- 65 Sandia View Lane Corrales, NM 87048 United States

Information
- Type: Private, grades 9-12
- Established: 1941
- Principal: Interim Sandra Patterson
- Faculty: 6
- Enrollment: 80 in 2025/2026
- Colors: Navy Blue and Gold
- Website: sandiaviewacademy.org

= Sandia View Academy =

Sandia View Academy is a private high school in Corrales, New Mexico. It is located in panoramic view of the Sandia Mountains. Sandia View Academy is a seven Albuquerque-area constituent church-run, grades 9 to 12, accredited senior high school in the Texico Conference of the Southwestern Union Conference of the Seventh-day Adventist Church. The school was founded in 1941 and has students from around the ABQ Metro area. Sandia View Academy is accredited through the State of New Mexico's Public Education Department (PED) for private schools, the Adventist Accrediting Association, and the National Association of Private Schools. The Adventist school system is a worldwide network and is recognized as the second-largest parochial school system in the world.

==History==
Sandia View Academy was established in 1939 as the Spanish-American Seminary and operated by the General Conference to train young men and women of Hispanic origin to serve as workers in the Spanish-speaking areas in the Canada and Latin American countries.

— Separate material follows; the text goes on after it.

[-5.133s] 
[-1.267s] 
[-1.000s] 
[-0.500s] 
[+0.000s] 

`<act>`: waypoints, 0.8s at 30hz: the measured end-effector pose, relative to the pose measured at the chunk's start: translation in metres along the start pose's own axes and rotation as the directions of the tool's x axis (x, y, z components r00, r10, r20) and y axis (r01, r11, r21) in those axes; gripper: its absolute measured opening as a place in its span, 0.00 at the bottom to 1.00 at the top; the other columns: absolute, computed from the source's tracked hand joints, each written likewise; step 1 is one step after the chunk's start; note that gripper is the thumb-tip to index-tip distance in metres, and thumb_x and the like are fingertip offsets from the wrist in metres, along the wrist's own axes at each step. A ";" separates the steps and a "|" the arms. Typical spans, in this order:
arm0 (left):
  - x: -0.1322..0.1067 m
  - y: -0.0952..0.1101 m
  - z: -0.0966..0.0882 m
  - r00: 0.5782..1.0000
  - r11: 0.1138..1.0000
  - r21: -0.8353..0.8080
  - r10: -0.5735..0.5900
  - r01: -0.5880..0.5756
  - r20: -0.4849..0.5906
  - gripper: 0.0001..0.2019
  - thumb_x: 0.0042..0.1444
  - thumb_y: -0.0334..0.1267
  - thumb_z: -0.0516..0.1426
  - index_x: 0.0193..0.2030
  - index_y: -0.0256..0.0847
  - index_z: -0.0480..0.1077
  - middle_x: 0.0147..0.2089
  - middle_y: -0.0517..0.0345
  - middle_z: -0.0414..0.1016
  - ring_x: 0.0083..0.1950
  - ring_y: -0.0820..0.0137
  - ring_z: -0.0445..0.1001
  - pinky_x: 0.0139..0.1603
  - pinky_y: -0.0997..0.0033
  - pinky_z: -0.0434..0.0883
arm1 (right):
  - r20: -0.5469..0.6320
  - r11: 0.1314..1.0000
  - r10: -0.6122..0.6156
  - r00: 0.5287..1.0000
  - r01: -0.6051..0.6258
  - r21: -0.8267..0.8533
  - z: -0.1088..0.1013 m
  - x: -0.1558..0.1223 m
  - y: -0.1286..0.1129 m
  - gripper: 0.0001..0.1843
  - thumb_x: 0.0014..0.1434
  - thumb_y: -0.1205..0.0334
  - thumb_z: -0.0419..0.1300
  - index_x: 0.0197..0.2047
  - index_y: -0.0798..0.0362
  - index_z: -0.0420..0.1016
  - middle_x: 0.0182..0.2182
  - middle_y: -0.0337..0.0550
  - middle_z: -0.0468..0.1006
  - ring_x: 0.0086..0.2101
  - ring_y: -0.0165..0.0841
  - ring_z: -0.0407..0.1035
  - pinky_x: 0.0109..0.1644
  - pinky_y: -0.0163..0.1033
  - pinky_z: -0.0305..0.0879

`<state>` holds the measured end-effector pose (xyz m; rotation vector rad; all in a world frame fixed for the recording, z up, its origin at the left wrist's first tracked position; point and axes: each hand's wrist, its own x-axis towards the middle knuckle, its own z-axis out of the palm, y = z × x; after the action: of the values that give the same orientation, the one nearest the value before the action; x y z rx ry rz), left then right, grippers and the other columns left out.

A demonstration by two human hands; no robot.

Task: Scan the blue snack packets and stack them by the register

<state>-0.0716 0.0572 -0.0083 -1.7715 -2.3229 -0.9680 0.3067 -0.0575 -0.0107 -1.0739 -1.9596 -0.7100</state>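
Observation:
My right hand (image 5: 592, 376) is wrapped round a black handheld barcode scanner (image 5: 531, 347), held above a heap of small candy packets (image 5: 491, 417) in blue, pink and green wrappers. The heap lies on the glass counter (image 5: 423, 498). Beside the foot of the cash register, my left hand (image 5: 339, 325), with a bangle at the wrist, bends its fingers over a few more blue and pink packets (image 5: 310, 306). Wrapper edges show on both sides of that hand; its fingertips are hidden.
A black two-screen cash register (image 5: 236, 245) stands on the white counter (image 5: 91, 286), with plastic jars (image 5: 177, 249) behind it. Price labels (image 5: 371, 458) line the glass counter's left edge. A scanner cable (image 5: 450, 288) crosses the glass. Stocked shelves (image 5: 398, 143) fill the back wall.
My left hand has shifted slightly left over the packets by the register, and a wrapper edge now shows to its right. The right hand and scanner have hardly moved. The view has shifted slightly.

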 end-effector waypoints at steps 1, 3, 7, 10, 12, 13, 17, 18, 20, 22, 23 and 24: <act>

For a time the Spanish-American Seminary operated as a junior college. Spanish-speaking students from almost all the Latin-American countries enrolled, in addition to Hispanic-Americans from California, Colorado, Arizona, Texas, New York, and other areas of the United States.

This was one of four seminaries operated at various times by the church to serve special language groups. The other schools were Clinton Theological Seminary (German); Humpinson Theological Seminary (Danish and Norwegian); and Broadview Seminary (Swedish).

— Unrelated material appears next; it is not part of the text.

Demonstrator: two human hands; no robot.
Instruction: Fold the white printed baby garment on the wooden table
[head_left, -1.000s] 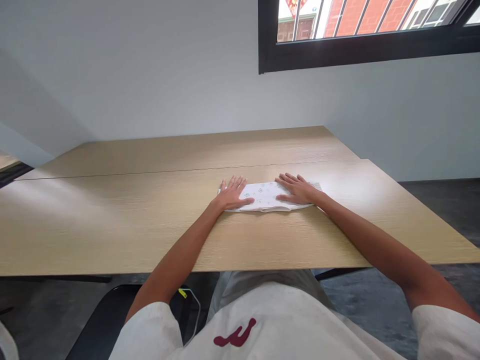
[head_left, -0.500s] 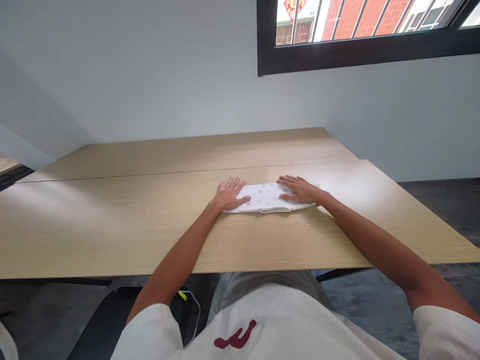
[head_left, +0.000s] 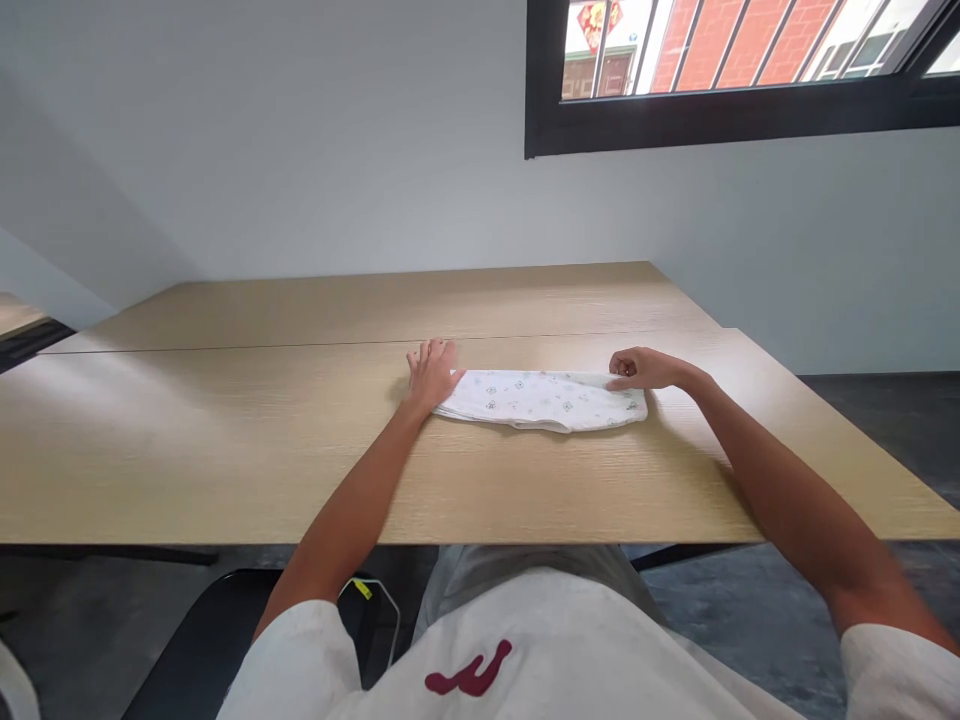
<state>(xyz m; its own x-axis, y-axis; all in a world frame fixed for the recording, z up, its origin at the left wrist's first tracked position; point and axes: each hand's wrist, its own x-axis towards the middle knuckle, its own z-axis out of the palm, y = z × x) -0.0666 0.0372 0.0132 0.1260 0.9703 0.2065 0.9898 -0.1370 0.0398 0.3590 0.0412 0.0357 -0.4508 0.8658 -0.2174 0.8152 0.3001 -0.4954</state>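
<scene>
A folded white cloth (head_left: pixel 540 400) with a small scattered print lies in a long flat strip on the wooden table. At its left end is my left hand (head_left: pixel 432 376), fingers apart and pointing away from me, thumb resting by the cloth's edge. My right hand (head_left: pixel 637 369) is closed at the far right corner, thumb and curled fingers pinching the fabric there. The tips of the right fingers are partly hidden.
The pale wooden table (head_left: pixel 225 450) has a seam running across it, with its near edge just before my body. Behind it rises a grey wall (head_left: pixel 337 150) with a dark-framed window (head_left: pixel 675 125). A black chair (head_left: pixel 202 650) stands below the table at left.
My hands have moved apart from flat on the cloth to its two ends. The right fingers have closed on the far right corner, and more of the cloth shows.
</scene>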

In 1951 the General Conference voted to turn the Spanish-American Seminary property and buildings over to the Texico Conference for adoption as the conference secondary boarding school.
Sandia View Academy has been in continuous operation in Corrales as an accredited secondary high school in New Mexico since 1951.

==Religious aspects==
Sandia View Academy is a Seventh-day Adventist high school. All students take a Bible or Religion class each school year that they are enrolled at SVA. These classes cover topics in biblical history, questions about Biblical authority, Protestant Reformation,
Christian and denominational doctrines.

Sandia View Academy students have opportunity to join travelling ministry classes, clubs, and sports' teams. SVA students interact with high school students of many faiths and denominationd thru the local and SDA academic and sports' leagues. Thru the 60s thru to the 80s, Bible Bowls were a big annual competition for SDA high schools in the US. SVA students travelled to Camp Yorktown Bay in Arkansas.

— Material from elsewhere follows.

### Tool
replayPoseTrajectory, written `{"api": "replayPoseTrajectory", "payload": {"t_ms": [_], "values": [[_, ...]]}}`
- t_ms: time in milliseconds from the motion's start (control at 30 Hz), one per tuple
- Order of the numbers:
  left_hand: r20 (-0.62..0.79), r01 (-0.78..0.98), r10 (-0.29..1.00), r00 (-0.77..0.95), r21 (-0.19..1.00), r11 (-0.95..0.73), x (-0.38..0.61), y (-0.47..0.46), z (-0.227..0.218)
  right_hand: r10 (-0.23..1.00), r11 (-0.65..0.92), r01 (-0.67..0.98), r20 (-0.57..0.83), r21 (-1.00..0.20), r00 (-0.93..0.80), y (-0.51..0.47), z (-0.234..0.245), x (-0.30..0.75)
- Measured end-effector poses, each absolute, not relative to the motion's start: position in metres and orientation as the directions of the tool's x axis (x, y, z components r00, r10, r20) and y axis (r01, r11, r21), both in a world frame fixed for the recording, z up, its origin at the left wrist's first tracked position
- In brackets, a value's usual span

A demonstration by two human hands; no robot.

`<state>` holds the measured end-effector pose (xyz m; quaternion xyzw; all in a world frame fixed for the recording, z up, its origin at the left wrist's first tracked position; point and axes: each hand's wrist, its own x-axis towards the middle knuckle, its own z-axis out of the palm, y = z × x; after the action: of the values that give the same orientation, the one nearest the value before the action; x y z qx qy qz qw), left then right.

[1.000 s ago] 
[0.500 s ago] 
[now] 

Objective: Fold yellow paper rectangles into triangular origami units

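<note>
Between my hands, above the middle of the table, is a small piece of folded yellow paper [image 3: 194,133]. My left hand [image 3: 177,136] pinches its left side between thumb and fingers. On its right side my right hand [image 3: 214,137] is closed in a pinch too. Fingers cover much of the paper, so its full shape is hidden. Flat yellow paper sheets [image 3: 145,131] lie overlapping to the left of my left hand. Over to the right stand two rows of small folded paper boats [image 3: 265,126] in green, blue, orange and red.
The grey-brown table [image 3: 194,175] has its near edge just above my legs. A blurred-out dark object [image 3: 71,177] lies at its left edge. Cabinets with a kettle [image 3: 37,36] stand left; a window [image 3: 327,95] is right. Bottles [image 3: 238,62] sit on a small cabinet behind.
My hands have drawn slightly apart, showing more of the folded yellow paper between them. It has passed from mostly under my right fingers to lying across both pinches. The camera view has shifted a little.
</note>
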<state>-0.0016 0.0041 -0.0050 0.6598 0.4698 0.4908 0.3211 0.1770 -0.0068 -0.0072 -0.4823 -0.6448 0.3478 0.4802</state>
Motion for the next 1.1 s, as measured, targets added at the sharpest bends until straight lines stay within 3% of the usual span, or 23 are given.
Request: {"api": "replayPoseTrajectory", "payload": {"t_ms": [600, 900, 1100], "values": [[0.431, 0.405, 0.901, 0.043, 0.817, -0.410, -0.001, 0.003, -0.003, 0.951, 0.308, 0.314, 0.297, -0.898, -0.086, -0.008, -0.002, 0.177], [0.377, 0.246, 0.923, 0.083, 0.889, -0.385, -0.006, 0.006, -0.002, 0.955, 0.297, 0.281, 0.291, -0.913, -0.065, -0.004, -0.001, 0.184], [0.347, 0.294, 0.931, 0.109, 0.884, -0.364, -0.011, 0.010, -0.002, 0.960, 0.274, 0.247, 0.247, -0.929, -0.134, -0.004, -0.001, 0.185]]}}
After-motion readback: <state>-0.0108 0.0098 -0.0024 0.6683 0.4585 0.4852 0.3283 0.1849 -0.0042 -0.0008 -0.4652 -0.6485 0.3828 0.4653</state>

SVA students regularly participate in Mission Trips to other states and countries to help build schools and churches. SVA choir and band groups travel and perform at SDA churches around the Texico Conf of SDAs.
Prayer is a regular part of every class and aspect of student life at SVA.

==Academics==
Sandia View Academy is a college preparatory school. The required honors level curriculum includes classes in the following subject areas: Religion, English, Social Studies, Communication/Business, Physical Education, Health, Computer Science, Fine Arts, and Electives.

==Sports==
The school has soccer, basketball, volleyball and gymnastics for students. There are out-of-state University sports trips for Gymnastics-Acrofest and for Basketball-Hoops Classic Tournament

==Trips==
Trips enhance and extend the education opportunities at Sandia View Academy. Current trip opportunities include local trips such as a week long Biology Outdoor Trip, Senior Survival, and field trips as well as out-of-state University trips such as Leadership Camp, University Experience, Music Festival, and Brain Games. Students must maintain grades to be eligible for trips.